Que políticos são todos uns safados. Que não existe saída.

Por essa lógica, meu amigo argentino está certo: em política corrupta, só safado se mete.

Mas não se engane.

É um enorme equívoco, uma tremenda ingenuidade, imaginar que essa discussão é apenas sobre os dois candidatos que, por enquanto e por pesquisas, têm mais chances de se eleger.

Longe disso.

Essas discussões sobre quem é mais canalha, escondem uma outra, muito mais profunda.

Uma discussão que não tem nada a ver com o futuro do País.

Ao menos não de forma prática.

Não se trata de pensar para onde vamos como País e, sim, descobrir quem realmente somos como Nação.

Porque ninguém odeia apenas o Lula.
Odeiam, sim, o fato dele trazer à luz um Brasil pobre, ignorante e sem oportunidades.

Também não odeiam apenas Bolsonaro.

Odeiam, sim, o fato dele trazer a tona um Brasil conservador, autoritário e elitista.

Lula e Bolsonaro representam Brasis opostos que sempre existiram. Quando um estava submerso, o outro emergia.

Um País 50% progressista, 50% reacionário.

Não se trata de pensar para onde vamos como País e, sim, descobrir quem realmente somos como Nação

Ocorre que nesta eleição, talvez como em nenhuma outra, esses dois Brasis se digladiem a céu aberto. Um País que, quando rachou ao meio, a fenda engoliu as idéias moderadas.

Sobraram os extremos que agora, são obrigados a se confrontar em discussões pequenas, sobre políticos idem.

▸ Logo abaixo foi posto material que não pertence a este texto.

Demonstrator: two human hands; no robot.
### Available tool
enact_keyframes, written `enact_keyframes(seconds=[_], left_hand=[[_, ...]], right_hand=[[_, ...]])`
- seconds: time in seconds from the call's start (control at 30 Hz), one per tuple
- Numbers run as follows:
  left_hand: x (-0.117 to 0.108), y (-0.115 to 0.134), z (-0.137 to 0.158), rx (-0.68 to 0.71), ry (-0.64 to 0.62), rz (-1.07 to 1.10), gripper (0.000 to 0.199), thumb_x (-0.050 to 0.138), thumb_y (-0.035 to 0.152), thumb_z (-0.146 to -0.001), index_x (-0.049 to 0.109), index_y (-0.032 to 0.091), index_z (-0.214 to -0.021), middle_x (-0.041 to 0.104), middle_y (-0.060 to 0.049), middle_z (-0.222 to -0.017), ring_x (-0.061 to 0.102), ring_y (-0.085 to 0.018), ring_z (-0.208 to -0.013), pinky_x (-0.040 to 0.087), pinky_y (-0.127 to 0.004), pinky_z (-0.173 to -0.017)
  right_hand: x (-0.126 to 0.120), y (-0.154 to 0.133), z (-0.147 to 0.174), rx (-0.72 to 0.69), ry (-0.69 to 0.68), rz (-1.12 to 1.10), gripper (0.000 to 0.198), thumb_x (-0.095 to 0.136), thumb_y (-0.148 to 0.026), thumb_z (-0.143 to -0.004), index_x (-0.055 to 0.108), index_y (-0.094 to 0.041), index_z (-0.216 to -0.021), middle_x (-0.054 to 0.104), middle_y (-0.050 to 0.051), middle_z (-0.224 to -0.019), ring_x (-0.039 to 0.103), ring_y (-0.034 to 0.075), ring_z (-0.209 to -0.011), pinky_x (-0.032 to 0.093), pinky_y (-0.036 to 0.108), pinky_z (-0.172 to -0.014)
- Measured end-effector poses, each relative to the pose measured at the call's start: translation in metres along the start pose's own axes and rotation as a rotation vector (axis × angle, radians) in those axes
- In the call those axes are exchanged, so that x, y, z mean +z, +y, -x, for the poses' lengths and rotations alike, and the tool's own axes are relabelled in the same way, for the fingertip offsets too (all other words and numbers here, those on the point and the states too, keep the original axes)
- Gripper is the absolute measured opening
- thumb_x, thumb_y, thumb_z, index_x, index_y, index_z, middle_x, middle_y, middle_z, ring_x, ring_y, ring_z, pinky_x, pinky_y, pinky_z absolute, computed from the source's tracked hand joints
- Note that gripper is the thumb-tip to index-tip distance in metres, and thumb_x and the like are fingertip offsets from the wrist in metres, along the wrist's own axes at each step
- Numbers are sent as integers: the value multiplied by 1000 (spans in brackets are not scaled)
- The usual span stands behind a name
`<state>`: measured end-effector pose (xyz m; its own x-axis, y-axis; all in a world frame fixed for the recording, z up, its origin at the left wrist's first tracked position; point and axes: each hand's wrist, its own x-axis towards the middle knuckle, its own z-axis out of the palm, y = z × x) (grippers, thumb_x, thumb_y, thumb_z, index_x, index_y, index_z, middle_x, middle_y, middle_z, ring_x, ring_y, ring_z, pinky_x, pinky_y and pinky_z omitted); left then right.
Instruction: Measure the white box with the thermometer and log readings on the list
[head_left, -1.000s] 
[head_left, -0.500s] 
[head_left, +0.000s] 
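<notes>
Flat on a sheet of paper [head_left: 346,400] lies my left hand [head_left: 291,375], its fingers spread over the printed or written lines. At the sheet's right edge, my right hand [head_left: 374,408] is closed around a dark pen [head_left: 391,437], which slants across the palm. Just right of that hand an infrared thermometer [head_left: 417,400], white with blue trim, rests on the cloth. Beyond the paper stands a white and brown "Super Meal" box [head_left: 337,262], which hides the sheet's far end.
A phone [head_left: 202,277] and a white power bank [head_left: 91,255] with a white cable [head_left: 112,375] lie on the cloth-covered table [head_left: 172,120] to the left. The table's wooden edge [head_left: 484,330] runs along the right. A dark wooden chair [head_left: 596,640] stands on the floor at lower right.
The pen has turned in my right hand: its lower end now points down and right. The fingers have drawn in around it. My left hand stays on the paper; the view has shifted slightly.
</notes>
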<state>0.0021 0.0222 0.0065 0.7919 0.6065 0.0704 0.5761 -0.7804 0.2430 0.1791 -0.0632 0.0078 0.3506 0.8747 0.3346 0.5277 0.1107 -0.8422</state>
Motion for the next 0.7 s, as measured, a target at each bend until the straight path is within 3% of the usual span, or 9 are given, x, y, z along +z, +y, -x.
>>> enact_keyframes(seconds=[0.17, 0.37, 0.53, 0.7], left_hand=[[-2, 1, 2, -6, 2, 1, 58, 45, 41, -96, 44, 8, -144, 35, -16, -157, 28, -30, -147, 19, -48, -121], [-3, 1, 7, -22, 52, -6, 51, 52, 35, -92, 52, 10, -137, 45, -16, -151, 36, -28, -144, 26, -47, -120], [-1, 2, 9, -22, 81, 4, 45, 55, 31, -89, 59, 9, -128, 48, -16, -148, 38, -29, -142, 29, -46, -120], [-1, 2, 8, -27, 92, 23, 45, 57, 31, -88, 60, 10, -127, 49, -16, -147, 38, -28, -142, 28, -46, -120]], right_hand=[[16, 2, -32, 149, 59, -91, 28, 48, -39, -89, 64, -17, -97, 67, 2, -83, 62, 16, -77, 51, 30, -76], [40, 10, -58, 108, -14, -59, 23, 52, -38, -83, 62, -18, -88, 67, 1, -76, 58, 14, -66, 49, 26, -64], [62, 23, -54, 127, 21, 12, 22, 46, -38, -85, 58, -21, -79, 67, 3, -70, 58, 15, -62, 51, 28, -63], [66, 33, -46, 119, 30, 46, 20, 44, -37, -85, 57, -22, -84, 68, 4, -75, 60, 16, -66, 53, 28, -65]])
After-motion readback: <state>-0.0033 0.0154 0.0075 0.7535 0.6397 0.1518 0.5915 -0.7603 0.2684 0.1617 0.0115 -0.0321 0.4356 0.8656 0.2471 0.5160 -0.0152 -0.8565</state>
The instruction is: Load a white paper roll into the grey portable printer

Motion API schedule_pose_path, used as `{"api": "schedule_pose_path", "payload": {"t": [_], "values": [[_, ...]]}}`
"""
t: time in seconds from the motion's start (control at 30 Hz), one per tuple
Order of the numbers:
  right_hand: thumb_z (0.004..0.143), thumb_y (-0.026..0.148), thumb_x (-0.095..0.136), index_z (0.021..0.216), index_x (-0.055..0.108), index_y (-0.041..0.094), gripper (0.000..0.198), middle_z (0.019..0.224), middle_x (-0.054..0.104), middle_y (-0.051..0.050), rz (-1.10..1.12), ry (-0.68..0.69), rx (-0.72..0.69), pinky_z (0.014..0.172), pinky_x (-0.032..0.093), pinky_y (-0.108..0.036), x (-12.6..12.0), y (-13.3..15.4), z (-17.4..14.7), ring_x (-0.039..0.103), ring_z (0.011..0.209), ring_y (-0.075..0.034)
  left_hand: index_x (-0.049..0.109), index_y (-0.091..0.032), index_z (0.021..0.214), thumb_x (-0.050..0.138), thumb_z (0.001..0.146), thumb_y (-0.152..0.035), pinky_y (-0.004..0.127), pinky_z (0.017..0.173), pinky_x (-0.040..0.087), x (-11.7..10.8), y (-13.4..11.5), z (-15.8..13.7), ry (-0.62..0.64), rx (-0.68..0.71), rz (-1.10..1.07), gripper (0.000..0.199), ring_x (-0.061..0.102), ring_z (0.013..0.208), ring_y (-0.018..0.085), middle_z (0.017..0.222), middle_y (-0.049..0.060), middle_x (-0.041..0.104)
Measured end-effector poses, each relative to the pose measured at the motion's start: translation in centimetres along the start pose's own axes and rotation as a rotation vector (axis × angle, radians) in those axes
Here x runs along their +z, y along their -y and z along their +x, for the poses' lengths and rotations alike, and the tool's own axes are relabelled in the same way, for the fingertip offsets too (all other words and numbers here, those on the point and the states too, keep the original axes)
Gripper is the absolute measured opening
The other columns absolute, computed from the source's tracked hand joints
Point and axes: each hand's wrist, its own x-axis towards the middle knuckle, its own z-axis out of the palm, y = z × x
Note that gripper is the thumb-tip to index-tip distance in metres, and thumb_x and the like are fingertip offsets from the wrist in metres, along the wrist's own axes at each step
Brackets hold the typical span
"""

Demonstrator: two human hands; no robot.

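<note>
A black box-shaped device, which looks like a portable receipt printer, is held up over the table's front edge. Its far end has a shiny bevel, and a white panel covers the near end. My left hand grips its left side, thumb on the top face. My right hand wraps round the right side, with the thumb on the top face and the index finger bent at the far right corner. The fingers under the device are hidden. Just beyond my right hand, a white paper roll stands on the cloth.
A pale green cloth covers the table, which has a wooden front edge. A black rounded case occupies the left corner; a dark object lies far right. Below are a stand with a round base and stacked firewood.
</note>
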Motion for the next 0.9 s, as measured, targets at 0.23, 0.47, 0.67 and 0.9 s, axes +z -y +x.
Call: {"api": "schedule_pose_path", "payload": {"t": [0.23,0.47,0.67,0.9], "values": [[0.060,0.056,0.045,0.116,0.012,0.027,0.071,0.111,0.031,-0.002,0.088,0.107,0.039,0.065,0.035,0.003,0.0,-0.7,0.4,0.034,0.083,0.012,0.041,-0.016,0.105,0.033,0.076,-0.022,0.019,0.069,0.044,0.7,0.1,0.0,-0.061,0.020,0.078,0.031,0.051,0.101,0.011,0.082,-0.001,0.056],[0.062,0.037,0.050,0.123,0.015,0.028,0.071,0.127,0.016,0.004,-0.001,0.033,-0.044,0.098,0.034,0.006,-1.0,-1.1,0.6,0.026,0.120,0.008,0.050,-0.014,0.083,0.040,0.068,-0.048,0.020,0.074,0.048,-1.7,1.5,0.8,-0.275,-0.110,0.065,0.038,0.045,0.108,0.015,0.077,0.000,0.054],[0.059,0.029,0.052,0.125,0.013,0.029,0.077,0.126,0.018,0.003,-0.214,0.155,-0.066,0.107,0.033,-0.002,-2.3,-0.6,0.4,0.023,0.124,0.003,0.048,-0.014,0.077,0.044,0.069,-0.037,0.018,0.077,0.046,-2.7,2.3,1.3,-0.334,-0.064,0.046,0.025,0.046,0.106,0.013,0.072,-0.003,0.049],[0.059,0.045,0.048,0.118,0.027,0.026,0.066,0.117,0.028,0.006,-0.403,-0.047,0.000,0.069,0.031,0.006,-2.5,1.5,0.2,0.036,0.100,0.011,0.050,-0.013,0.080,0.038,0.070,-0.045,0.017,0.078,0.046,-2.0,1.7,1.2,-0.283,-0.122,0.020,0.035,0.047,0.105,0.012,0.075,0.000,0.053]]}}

Não temos tempo, enquanto procuramos saber quem somos, em discutirmos o estado deplorável em que o Brasil se encontra, o Brasil dos preços subindo, da Cultura caindo aos pedaços, do Meio Ambiente dilapidado, da falta de competitividade da indústria, da Educação abandonada.

Nada disso importa quando procuramos descobrir quem realmente somos.

E, assim, por motivos mais nobres é verdade, nos transformamos aos poucos, em nossos próprios deputados: nos desinteressamos pelo futuro do País.

É esse estado de coisas que impede surgir um candidato do bem. Não apenas pela corrupção, mas porque esgarçamos
o tecido do bom senso.

Pior que isso, esse confronto não fará com que encontremos, finalmente, nossa própria identidade.

Quem sabe até seja isso mesmo. Quem sabe seremos esse paradoxo.

E a eleição que vem aí só servirá para afogar, novamente, metade do País. Resta saber qual.